→ Exercise: Line by line, retype the material exactly and leave each picture out.

→ The data:
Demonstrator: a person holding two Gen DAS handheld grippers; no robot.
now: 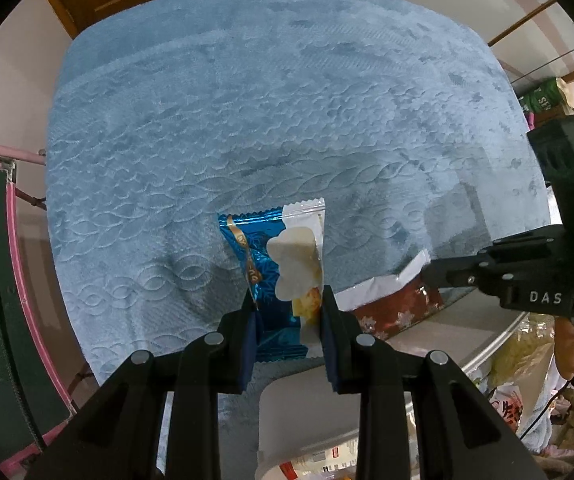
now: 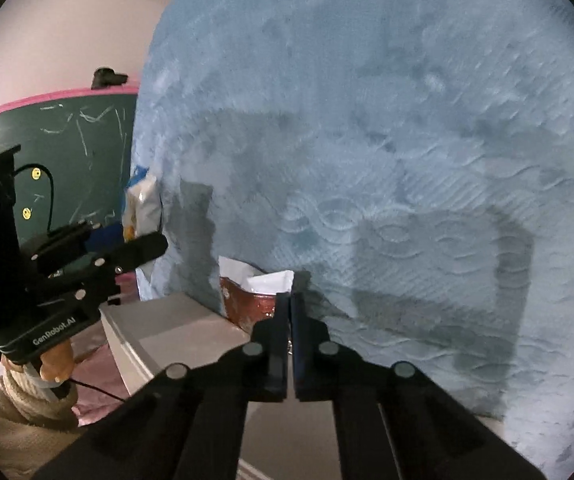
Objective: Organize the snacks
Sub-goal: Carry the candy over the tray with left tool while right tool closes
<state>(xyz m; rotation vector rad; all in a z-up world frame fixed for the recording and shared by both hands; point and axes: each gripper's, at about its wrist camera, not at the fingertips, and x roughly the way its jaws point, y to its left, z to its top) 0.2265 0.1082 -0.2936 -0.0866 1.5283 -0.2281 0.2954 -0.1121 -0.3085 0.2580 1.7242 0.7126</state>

→ Task result:
Demonstrator: a person holding two Gen DAS handheld grippers; no robot.
now: 
now: 
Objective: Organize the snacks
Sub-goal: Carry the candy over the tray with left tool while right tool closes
<state>(xyz m; rotation vector rad; all in a z-up world frame fixed for the recording and shared by both hands; point and axes: each gripper's, at about its wrist camera, not at the fingertips, and x roughly the way its jaws point, y to its left, z to its top) 0.2265 0.1082 -0.2936 -0.0866 1.5283 -0.2281 0.2954 -0.1121 -0.3085 0.2580 1.7242 0.7126</state>

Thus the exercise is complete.